Friday, March 16, 2012

Infobesity: the next step in information overload

When I studied library and information science, I learned a lot of interesting new words. Serendipity was one of them, satisficing was another. And then there was the concept of information overload: the experience that you receive so much (or too much) information that it becomes difficult to e.g. assess the quality of the information, and make informed decisions. This word made a lot of sense to me, especially at the beginning of each semester :) 

The amount of information available to us is always rising. The numbers of information sources and information creators are also rising. Is it any wonder, then, that the new word being used to express this is infobesity?

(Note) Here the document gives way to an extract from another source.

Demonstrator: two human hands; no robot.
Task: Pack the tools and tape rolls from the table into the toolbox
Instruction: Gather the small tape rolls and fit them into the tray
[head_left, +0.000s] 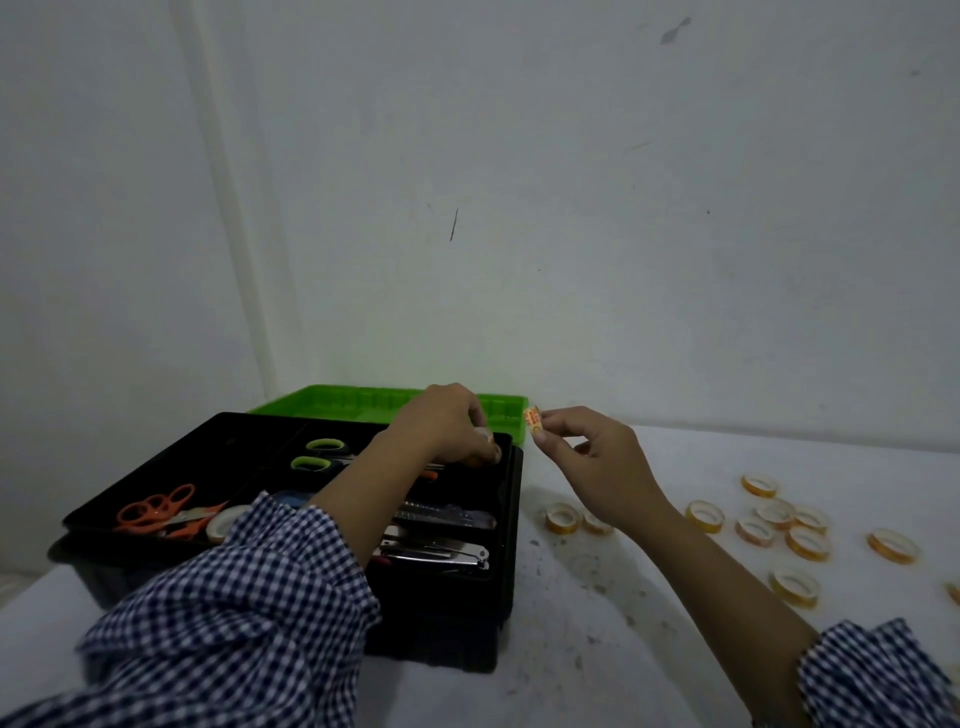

I first read the term a couple of days ago, in an article on music played via paper posters (one idea about how to work around infobesity). Now, infobesity may be a new word to me but The Learning Circuits Blog wrote about it in 2006, as part of a spoof about which corporate pandemics to prepare for that year:
"Infobesity – the deleterious effect of excessive data consumption on the fitness and agility of individual and corporate minds. (...) Infobesity will become dramatically debilitating, though it will stimulate the growth of technology filtering tools. Those who master infofiltering will jog confidently through the fog, while those who don’t will keep staggering into lampposts."
This ties in nicely with Clay Shirky's statement which I have quoted before: that the problem isn't
“information overload. It's filter failure.”

Perhaps the most disheartening definition of infobesity comes from Umair Haque in 2010:
"Hence, infobesity: gorging on low-quality info, an information diet of junkfood. Result? Overfed--but malnourished."
In my opinion, this definition only covers one type of infobesity: infobesity caused by excessive amounts of low-quality information. The problem with this type is first of all the low quality, and second the amount of information. Another type is infobesity caused by excessive amounts of high-quality information. Here, the problem is primarily the overwhelming amount of information which means that even though the quality is high, the information isn't processed or internalised.

Which is worst? Could you argue that the first type is a blessing in disguise, since the overload of information means that low-quality information isn't processed? I'm not sure it's as simple as that - because in the same way that we mindlessly consume information, we also share almost anything on the web. So while the information may not stick in our minds, we send it on to our online connections regardless of the quality, and in effect contribute to their infobesity.


I wish I had a positive note to end this post on :) I'll update if I think of one.